Eric Gardner

Professor of English

English (PM)


Main Campus

Brown Hall 319

989-964-4037

989-964-4037

gardner@svsu.edu

Biography

    Eric Gardner has been the Chair of SVSU's English Department since 2022. He joined SVSU’s faculty in 1996 and rose to his current rank of Professor of English in 2006. He served two previous terms as the Chair of the English Department (2006-2010) and was the Associate Dean of the College of Arts and Behavioral Sciences from 2013 to 2015. He was the winner of the 2025 SVSU House Family Award for Teacher Impact

    Professor Gardner’s teaching and learning center on American culture and the praxis of literary history; his research focuses specifically on nineteenth-century African American literature and culture. His latest book, Frances Ellen Watkins Harper's Civil War and Reconstruction, was published in 2025 by Oxford University Press. An important new exploration of the life and work of a major nineteenth-century African American author-activist, the book has been featured in, among other venues, the keynote panel at Penn State's "Frances E. W. Harper at 200" Symposium and an American Antiquarian Society virtual event that was rebroadcast on C-SPAN 2 / American History TV

    Gardner's work has garnered, among other recognition, two NEH Fellowships (2021 and 2012), SVSU's inaugural DEI Research Award (co-winner, 2022), SVSU’s Roosevelt Ruffin Diversity Award (2020), a Saginaw County NAACP “Regional Hero” Community Service Award (2017), SVSU's Warrick Award for Research (2010), and a Braun Fellowship (2008-2010). He has twice won the Research Society for American Periodicals Book Prize—for his first monograph, Unexpected Places: Relocating Nineteenth-Century African American Literature (Mississippi 2009), and again for his second monograph, Black Print Unbound: The Christian Recorder, African American Literature and Periodical Culture (Oxford 2015). He has also edited several books—most recently, the volume on Reconstruction for Cambridge’s African American Literature in Transition series (2021). His shorter work has appeared in journals like African American Review, American Literary History, ESQ, and Legacy and collections including The Cambridge Companion to the Literature of the American Civil War and Reconstruction (Cambridge 2022) and The Colored Conventions Movement: Black Organizing in the Nineteenth Century (North Carolina 2021).

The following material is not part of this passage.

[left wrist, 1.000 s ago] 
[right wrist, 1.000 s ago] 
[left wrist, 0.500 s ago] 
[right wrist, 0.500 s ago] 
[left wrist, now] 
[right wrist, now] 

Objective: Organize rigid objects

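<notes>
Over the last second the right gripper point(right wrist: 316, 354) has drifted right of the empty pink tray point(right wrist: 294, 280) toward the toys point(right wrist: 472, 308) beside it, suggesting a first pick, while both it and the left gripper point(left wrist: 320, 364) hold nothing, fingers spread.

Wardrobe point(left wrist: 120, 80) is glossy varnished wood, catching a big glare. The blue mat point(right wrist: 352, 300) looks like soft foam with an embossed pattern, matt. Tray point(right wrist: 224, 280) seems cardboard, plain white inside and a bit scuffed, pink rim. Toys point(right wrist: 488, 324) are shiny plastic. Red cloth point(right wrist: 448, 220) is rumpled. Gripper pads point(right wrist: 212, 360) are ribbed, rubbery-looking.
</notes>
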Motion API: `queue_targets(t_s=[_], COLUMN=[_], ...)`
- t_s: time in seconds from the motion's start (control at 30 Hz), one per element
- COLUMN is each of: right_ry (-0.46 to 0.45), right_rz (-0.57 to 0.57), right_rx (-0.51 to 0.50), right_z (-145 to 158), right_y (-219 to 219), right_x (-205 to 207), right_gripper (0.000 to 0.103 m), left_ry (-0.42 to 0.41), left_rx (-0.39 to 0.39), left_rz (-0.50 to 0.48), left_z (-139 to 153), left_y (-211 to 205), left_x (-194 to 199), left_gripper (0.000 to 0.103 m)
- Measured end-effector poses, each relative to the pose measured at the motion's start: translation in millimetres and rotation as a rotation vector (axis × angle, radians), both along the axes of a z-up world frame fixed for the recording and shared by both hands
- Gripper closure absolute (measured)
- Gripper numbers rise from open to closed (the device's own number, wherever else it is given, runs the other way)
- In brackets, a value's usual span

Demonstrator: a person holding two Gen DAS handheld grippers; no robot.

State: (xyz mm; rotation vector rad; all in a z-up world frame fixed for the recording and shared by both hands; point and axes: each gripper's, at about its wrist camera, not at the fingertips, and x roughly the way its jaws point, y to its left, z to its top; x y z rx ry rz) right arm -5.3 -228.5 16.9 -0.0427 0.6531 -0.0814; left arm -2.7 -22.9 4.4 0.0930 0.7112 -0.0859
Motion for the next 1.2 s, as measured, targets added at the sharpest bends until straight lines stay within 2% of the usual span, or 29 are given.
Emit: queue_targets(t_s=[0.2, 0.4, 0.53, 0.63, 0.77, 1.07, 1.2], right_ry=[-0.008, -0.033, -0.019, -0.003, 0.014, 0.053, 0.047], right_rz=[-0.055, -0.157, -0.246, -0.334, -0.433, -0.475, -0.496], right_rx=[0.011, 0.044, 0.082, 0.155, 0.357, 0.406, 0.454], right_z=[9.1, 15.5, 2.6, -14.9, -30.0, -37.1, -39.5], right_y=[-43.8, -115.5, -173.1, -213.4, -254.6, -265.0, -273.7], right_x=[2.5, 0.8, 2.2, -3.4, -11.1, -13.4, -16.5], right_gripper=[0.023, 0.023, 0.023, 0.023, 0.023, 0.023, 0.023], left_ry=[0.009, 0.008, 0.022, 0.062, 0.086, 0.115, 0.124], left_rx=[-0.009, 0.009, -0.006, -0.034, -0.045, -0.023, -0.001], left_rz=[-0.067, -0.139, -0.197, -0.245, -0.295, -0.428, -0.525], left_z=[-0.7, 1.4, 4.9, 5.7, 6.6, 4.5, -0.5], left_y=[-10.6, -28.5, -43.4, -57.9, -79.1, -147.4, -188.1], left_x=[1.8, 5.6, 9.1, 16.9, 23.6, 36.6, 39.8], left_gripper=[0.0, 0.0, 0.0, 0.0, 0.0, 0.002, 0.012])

    An elected member of the American Antiquarian Society (2024), he recently finished terms as Chair of the C19 Nominations Committee and as the Features Editor for Legacy, A Journal of American Women Writers. He was also a founding convener of the online Just Teach One: Early African American Print project. In all his endeavors, he remains committed to the importance of the humanities as a mode for exploring, understanding, and improving our diverse world.